Task to carry out →
Check each line of the listing below for the string "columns", then copy every line that has it.

Input data →
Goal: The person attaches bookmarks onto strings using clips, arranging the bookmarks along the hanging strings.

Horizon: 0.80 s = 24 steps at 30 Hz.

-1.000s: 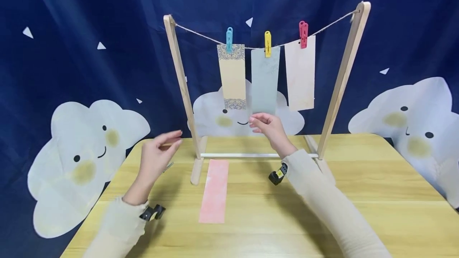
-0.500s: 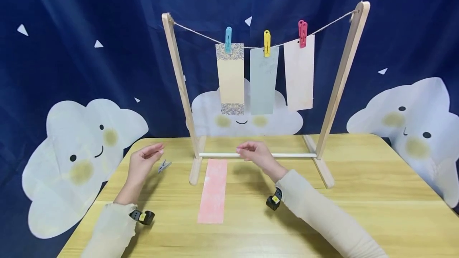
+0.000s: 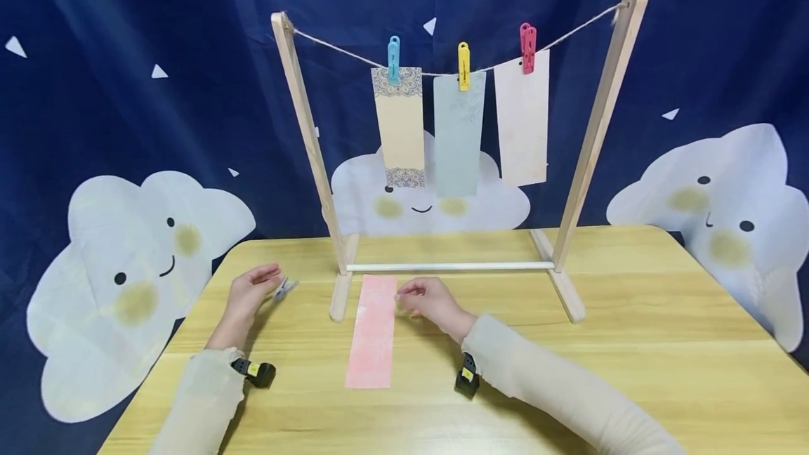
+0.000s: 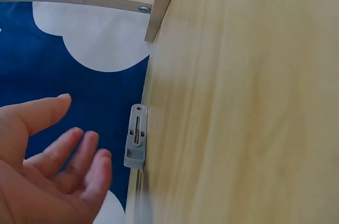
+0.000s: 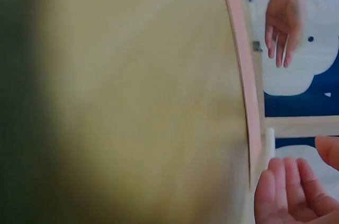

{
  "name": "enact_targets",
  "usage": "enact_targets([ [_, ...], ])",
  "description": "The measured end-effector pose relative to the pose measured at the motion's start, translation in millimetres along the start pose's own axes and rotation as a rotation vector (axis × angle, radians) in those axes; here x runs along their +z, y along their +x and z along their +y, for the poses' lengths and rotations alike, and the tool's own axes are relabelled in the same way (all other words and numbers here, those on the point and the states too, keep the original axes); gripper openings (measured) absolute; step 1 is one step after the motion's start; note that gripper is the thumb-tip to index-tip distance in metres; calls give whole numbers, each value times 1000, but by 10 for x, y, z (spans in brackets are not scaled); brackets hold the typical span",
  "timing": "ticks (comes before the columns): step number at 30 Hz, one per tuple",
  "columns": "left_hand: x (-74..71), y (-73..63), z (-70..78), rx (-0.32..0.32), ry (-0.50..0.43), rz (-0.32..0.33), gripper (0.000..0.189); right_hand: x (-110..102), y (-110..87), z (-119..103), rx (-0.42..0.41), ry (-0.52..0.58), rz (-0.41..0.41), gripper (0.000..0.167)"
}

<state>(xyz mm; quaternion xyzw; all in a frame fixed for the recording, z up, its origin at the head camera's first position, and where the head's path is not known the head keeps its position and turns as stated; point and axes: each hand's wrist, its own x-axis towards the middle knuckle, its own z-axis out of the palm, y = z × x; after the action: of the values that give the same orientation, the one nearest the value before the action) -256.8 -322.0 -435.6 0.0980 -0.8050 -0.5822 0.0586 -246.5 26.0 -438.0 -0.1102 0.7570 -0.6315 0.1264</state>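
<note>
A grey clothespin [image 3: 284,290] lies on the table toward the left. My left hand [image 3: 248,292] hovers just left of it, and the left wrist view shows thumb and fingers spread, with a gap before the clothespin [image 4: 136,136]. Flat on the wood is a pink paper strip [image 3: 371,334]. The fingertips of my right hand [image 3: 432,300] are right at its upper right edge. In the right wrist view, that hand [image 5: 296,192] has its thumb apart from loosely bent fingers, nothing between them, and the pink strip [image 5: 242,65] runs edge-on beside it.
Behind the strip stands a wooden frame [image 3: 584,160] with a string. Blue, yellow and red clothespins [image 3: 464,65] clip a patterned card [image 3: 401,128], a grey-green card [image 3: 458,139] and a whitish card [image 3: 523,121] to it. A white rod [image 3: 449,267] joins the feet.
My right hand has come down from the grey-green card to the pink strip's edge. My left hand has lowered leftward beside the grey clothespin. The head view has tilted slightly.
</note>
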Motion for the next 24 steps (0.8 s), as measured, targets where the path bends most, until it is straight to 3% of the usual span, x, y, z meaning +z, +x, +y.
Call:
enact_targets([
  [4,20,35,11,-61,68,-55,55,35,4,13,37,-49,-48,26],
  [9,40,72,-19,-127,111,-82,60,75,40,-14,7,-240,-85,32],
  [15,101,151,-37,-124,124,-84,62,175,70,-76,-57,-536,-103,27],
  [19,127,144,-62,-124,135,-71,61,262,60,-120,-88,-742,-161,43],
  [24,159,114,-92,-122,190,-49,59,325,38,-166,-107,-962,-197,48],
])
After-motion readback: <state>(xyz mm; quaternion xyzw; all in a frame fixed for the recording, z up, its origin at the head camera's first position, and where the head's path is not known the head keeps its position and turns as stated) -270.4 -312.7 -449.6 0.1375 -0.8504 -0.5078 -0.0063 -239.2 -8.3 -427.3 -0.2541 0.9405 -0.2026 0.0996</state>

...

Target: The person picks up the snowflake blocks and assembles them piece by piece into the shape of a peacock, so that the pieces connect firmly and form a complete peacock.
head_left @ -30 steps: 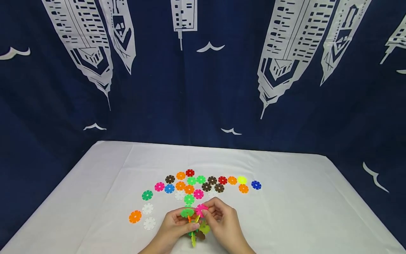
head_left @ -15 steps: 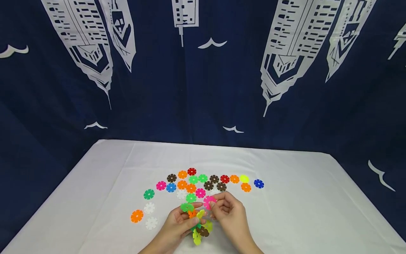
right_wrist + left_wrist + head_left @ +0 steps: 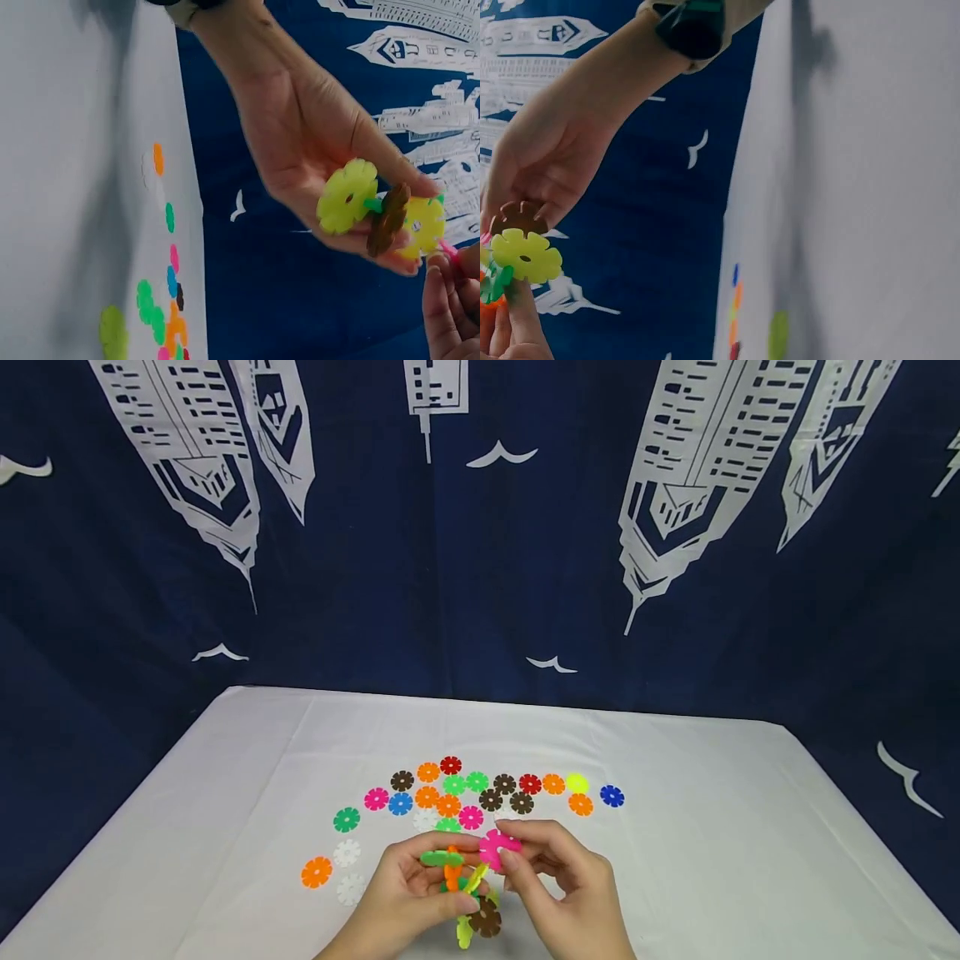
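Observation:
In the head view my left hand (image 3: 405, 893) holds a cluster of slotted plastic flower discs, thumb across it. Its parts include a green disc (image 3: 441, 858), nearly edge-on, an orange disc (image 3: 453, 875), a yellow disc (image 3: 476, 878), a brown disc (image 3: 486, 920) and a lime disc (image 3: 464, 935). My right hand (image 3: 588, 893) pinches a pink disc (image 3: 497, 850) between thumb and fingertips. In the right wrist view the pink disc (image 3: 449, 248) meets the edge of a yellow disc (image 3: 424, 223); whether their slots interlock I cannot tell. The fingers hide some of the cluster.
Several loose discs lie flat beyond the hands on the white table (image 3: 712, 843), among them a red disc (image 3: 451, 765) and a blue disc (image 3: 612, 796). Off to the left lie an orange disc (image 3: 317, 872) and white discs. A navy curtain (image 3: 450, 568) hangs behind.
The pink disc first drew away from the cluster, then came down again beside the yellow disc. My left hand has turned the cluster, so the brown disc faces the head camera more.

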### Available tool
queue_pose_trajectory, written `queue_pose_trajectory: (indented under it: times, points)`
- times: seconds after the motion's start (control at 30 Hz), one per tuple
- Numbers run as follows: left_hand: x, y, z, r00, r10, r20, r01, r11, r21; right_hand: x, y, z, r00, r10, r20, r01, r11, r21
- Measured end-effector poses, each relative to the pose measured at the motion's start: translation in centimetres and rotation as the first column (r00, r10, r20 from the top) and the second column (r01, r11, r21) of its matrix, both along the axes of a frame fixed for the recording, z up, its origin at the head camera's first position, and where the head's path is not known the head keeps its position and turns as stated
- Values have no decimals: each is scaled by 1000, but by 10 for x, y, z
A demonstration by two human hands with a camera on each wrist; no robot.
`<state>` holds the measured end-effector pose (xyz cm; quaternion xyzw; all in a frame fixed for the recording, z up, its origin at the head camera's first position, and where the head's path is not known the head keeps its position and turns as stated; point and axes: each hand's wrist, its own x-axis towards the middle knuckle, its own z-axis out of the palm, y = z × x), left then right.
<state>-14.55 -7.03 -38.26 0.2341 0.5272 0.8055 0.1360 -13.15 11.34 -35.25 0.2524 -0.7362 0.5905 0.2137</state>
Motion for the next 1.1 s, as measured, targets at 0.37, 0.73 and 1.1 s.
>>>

Your response →
  "timing": "ticks (comes before the columns): step number at 30 Hz, one per tuple",
  "columns": "left_hand: x (-74..71), y (-73..63), z (-70..78), rx (-0.32..0.32), ry (-0.50..0.43), rz (-0.32..0.33), gripper (0.000..0.189); right_hand: x (-110..102), y (-110..87), z (-119..103), rx (-0.42..0.41), ry (-0.52..0.58), rz (-0.41..0.41), gripper (0.000..0.167)"

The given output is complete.